A hapless dancer and consummate sleuth survives meatless Tuesdays during World War II.
Although her gams aren’t as graceful as her roommate Jayne’s, Rosie Winter is accepted along with Jayne for the chorus of Walter Friday’s new production, Goin’ South. Many mishaps await between rehearsals and opening night. Paulette, one of the leading ladies, is murdered, and Al, a mobster gofer for Jayne’s sweetie Tony B., confesses and is jailed. Sets crash. And the stench of carnage arises from the theater basement, where the play’s backer, Vinnie “the Butcher” Garvaggio, comes and goes at odd hours.
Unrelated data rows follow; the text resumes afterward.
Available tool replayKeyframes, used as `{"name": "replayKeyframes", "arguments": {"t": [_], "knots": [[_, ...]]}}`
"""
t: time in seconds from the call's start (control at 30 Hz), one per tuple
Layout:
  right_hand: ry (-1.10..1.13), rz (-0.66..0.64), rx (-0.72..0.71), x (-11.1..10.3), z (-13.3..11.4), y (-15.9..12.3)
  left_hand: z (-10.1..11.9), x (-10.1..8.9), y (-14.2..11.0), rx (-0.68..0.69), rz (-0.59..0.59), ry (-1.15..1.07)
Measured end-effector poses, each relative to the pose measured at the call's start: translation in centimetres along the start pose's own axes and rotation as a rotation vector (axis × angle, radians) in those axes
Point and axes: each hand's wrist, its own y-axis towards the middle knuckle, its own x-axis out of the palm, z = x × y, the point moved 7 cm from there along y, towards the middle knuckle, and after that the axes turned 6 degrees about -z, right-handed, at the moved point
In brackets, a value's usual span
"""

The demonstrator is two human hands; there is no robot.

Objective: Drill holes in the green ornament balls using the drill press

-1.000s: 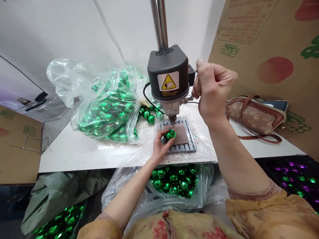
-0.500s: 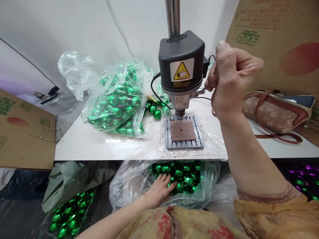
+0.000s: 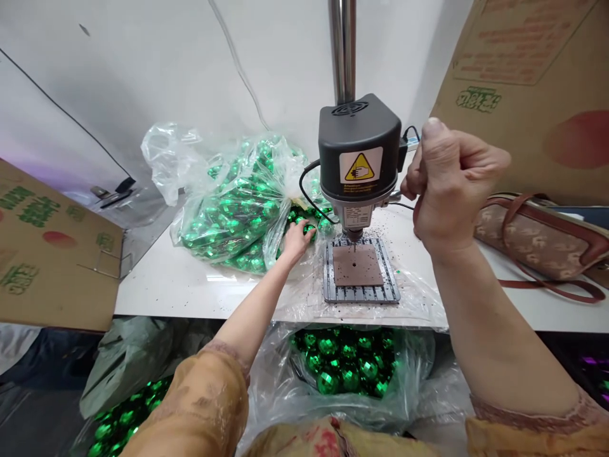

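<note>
My left hand [image 3: 295, 240] reaches to the mouth of a clear plastic bag [image 3: 278, 238] on the table, its thumb and fingers around a shiny green faceted ball [image 3: 309, 230]. More green balls fill that bag. Raised beside the black bench drill press [image 3: 360, 143], my right hand [image 3: 450, 184] is closed in a fist on its feed lever; most of the lever is hidden by the fingers. Under the drill bit, a brown square board [image 3: 359, 266] with a small hole lies on the slotted metal base [image 3: 328, 295].
Below the table edge, an open plastic bag [image 3: 271, 381] holds many green balls. Dark shavings lie around the drill base. A patterned handbag [image 3: 537, 238] with a brown strap sits at right. Cardboard boxes stand at left [image 3: 57, 254] and right [image 3: 523, 114].
My left hand has gone from the balls in the lower bag up to the balls at the upper bag's mouth. My right hand keeps its grip; the view has shifted slightly.
</note>
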Motion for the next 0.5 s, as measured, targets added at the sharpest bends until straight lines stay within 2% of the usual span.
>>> {"name": "replayKeyframes", "arguments": {"t": [0.1,0.17,0.23,0.37,0.43,0.5], "knots": [[-0.001,-0.005,0.014,0.0,0.1,-0.1,-1.5,1.2,0.7,-0.055,-0.045,-0.101],[0.001,-0.010,0.009,0.1,0.1,-0.1,-1.9,0.7,0.2,-0.072,-0.042,-0.155],[-0.006,-0.014,-0.003,0.0,0.1,-0.1,-1.7,-0.4,-0.8,-0.091,-0.024,-0.343],[-0.024,-0.030,-0.017,0.1,0.1,0.0,0.8,-1.9,-4.3,-0.079,-0.045,-0.912],[-0.014,-0.026,-0.011,0.0,0.3,0.0,2.5,-1.2,-6.6,-0.069,-0.135,-0.998],[-0.017,-0.028,0.000,0.0,0.4,0.0,3.3,0.5,-8.6,-0.088,-0.231,-0.976]]}}
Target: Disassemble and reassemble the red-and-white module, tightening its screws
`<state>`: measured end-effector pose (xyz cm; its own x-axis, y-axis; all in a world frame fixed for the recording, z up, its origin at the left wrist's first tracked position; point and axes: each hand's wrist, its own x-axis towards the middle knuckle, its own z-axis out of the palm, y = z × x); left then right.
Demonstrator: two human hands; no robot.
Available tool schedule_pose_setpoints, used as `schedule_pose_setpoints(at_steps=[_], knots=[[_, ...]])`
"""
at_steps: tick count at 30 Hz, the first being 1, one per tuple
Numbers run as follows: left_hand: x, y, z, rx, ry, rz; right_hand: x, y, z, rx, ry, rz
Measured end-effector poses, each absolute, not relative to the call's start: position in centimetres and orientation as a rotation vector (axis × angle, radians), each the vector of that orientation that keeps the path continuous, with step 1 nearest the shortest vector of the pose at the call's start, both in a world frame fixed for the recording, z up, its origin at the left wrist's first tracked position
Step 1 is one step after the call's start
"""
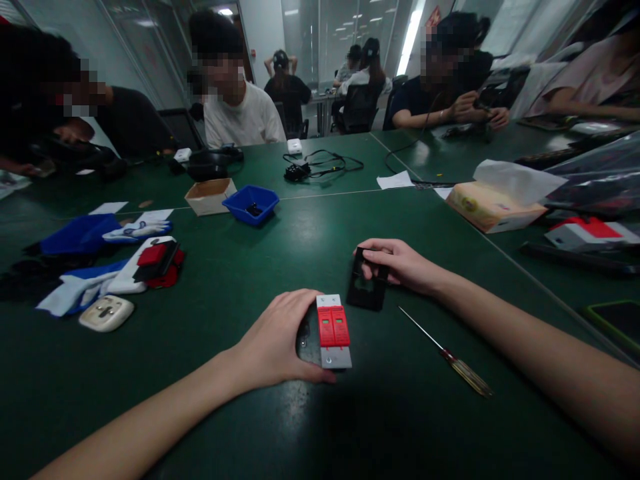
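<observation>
My left hand [277,340] wraps around the left side of a red and grey electrical module [333,331] that rests on the green table [240,407]. Just beyond it, my right hand [400,263] grips a black square frame part [367,288] by its top edge, the part's lower end touching the table. A thin screwdriver [447,353] with a striped handle lies on the table to the right of the module, untouched.
A blue tray [251,203] and a cardboard box [210,195] sit further back. Gloves [95,267], a red-black item [159,261] and a white socket [106,313] lie at left. A tissue pack [493,200] lies at right. Several other people sit around the table.
</observation>
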<state>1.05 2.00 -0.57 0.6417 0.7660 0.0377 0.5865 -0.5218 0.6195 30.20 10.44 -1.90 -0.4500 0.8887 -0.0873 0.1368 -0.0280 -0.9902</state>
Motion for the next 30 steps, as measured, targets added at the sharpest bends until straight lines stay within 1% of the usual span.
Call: schedule_pose_setpoints(at_steps=[10, 13, 16, 22, 26, 30], knots=[[1.0, 2.1, 0.2, 2.305, 1.005, 0.347, 29.6, 10.0, -1.5, -0.989, -1.446, 1.479], [1.0, 2.2, 0.2, 2.311, 0.998, 0.351, 29.2, 9.8, -1.5, -0.995, -1.461, 1.414], [1.0, 2.2, 0.1, 2.308, 0.998, 0.361, 28.1, 8.7, -1.1, -1.001, -1.493, 1.28], [1.0, 2.3, -0.2, 2.34, 0.969, 0.401, 25.0, 4.0, 1.4, -0.916, -1.657, 0.953], [0.9, 2.3, -0.7, 2.357, 0.949, 0.391, 24.2, 2.1, 1.8, -0.58, -2.034, 0.37], [0.6, 1.9, -1.0, 2.27, 1.029, 0.415, 24.0, 1.7, 1.0, -0.32, -2.26, -0.052]])
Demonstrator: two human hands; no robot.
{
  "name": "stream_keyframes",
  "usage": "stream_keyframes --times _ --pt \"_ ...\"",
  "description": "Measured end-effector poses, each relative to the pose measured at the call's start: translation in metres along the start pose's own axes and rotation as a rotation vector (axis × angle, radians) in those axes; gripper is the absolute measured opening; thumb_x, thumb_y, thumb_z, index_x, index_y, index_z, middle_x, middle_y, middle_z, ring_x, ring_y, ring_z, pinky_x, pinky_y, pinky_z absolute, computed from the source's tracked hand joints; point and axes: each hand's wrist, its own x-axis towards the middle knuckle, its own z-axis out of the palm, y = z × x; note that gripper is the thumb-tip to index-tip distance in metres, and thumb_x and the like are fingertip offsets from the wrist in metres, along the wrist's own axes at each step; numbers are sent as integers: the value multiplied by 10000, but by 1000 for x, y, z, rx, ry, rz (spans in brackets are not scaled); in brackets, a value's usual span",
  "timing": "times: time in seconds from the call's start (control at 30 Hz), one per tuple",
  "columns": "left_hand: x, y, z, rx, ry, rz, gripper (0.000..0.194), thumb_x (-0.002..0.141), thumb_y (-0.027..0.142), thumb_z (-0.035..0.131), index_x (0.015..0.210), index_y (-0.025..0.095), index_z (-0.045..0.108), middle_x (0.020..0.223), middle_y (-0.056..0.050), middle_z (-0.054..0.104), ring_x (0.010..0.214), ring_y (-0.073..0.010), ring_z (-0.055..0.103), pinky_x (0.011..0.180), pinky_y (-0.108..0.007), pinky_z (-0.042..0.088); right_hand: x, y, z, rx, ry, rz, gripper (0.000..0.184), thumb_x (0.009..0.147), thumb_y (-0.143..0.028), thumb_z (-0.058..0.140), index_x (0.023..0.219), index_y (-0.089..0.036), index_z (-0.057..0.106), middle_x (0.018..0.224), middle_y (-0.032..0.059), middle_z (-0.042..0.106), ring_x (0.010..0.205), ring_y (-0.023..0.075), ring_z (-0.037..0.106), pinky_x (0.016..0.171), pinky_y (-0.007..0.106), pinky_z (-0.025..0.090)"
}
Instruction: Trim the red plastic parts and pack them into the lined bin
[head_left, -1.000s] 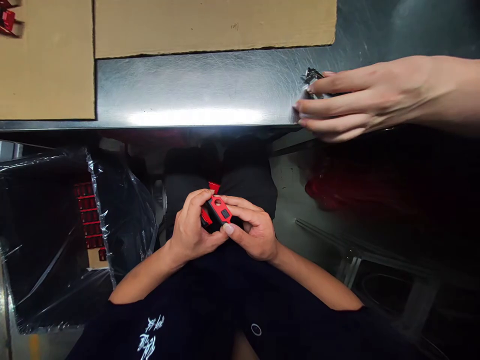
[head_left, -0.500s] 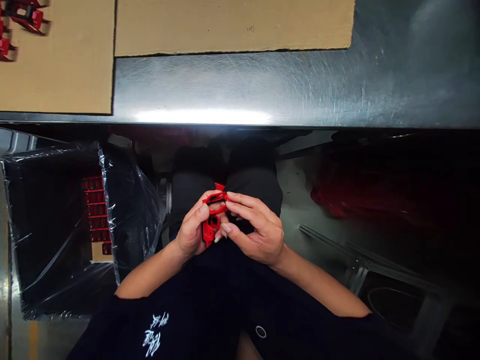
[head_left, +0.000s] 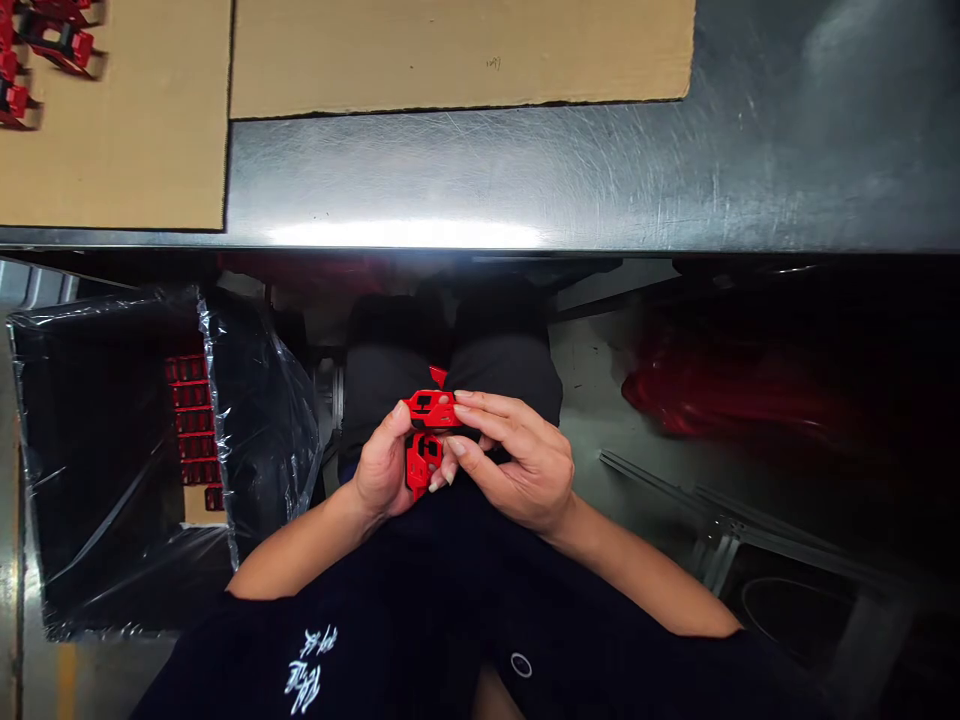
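Both my hands are down in my lap, below the edge of the steel table [head_left: 465, 180]. My left hand [head_left: 386, 465] and my right hand [head_left: 517, 460] are closed together around small red plastic parts [head_left: 424, 425] with black insets. One flat red piece lies across the top between thumb and fingers. A second red piece hangs just under it, pinched by my left fingers. How the two pieces join is hidden by my fingers.
Cardboard sheets [head_left: 112, 130] cover the back and left of the table, with more red and black parts [head_left: 45, 45] at the far left. A bin lined with clear plastic [head_left: 127, 450] at my left holds rows of red parts. Something red [head_left: 712, 390] lies in the shadow under the table at right.
Another person's hand at the table's right edge a second ago has gone. The red parts in my hands have turned, the upper piece now lying flat on top.
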Motion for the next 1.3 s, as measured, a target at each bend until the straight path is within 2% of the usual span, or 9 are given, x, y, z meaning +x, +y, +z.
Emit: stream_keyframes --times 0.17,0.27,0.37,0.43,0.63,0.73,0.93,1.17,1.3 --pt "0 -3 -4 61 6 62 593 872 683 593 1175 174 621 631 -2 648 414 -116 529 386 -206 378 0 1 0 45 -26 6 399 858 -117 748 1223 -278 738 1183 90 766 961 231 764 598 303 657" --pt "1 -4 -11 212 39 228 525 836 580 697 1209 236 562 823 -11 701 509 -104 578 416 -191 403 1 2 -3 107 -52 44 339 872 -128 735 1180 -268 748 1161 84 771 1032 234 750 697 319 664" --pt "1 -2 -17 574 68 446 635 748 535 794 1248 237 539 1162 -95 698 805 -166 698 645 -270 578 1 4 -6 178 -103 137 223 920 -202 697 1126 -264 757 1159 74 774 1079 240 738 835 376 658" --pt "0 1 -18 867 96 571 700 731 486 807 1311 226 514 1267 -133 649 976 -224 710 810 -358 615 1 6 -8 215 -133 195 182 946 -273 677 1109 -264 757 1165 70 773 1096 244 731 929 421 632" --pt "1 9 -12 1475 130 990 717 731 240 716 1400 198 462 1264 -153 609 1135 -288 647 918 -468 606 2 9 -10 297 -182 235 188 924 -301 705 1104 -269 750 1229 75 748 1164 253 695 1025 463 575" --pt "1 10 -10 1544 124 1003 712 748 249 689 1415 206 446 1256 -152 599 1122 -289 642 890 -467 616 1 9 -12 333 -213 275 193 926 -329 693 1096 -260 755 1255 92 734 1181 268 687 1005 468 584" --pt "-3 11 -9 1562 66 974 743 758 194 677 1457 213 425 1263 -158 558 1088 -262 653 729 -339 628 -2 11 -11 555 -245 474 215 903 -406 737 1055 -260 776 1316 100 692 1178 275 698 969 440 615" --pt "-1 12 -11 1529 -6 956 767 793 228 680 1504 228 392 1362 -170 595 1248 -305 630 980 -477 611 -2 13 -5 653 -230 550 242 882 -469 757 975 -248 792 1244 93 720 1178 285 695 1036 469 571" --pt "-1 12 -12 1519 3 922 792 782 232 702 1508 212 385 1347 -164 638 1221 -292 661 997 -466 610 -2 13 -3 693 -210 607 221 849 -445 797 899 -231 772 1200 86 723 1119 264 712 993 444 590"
To prove their pal Al is innocent despite his confession, Rosie and Jayne investigate and are soon awash in Paulette’s dead husbands, fiancé and new boyfriend, as well as the amorous soldiers they fend off at the Stage Door Canteen. They must deal with jealous actresses also living at the Shaw House and black market meals in which horse substitutes for steer. Eventually the play opens and swiftly closes; Al gets out of jail; and the gals begin to look for new jobs and new boyfriends.
A breezy look back at the ’40s, complete with starlets in short skirts and mobsters smoking Cuban cigars. Rosie’s debut needs a better last act, but she deserves another crack at stardom.